While it is true that biomarkers help in reducing bias but very often biological end points are measured in terms of variations within the physiological range, hence they may not reflect any disease presence. They may be changes in hematological values or immune markers or changes in the sperm profile. Very often, clinical significance of such physiological changes is not well understood and hence has very little clinical significance. In general lower doses of environmental exposure may at most be associated physiological or sub-clinical conditions with nonspecific signs and symptoms rather than full-fledged classical disease.  Traditionally, epidemiological studies will have morbidities and mortalities as endpoints in contrast toxicological studies look for pathophysiological outcomes as endpoint which are merely biological response to entry of the foreign element in the body and may not necessarily be disease. 
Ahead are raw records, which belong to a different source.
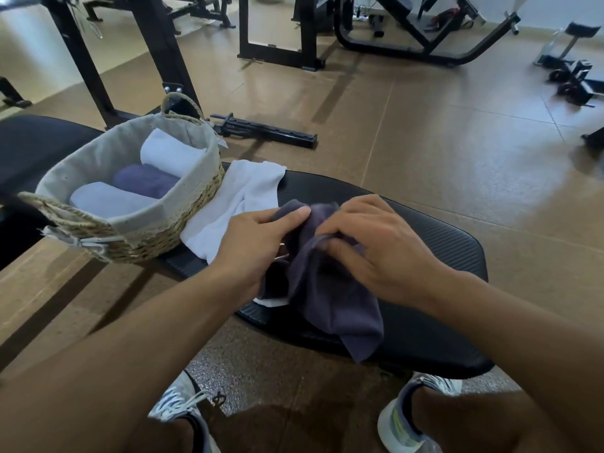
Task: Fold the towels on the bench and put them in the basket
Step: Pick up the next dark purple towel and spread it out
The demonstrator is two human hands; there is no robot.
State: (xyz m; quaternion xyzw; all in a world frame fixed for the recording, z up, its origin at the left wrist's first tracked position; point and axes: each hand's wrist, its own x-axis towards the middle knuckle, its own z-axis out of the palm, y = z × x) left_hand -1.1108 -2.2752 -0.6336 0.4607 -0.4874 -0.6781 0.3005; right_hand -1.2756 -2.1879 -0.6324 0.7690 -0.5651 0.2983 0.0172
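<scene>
A dark purple towel [336, 299] lies crumpled on the black padded bench [434, 266]. My left hand [258, 243] pinches its upper edge, and my right hand [376, 246] grips the cloth just beside it. A white towel [235, 197] lies spread on the bench to the left, partly under the purple one. The woven basket [183, 220] with a grey cloth lining stands at the bench's left end. Inside it sit a white rolled towel [170, 155], a purple one [143, 183] and a pale one [108, 199].
Black gym machine frames [157, 53] stand behind the basket and across the tan floor. A black bar piece [268, 130] lies on the floor past the bench. My two sneakers [402, 420] are on the floor below the bench's near edge.
</scene>
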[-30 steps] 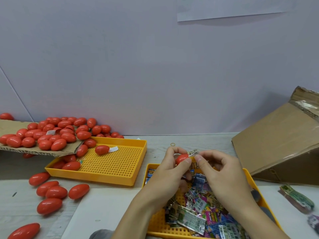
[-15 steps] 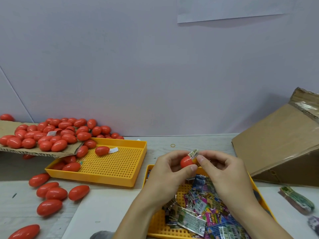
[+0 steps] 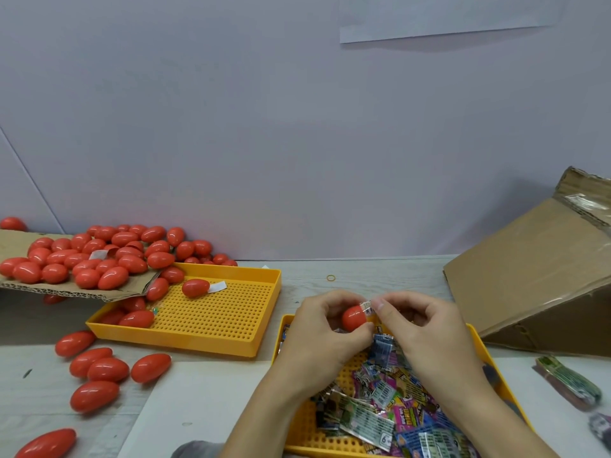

| Biological plausibility and toxicology|| |
One of the bigger challenges in interpreting presently available epidemiological association between the health effects and environmental air pollution is a lack of biological plausibility. It is further compounded by the lack of confirmation from the laboratory-based toxicological studies. Experimental animal studies have failed to show the pathological effects of exposure at the levels air pollutants present in the ambient air.  The problem with toxicological studies on animal models is that they often use higher concentration of pollutants to study biological effects. The ambient air level concentration pollutants very rarely produce any toxicological effect. It is well-established that toxicological effects are dose dependent outcomes; higher concentration exposure has very different modus operandi of pathophysiological pathways as compared to those at lower concentration. Second, the biological effects of single pollutants studied in the lab is very different from the effect of same pollutant when combined with other mixtures in the ambient air or in differential proportion in the same mixture at different traffic sites. 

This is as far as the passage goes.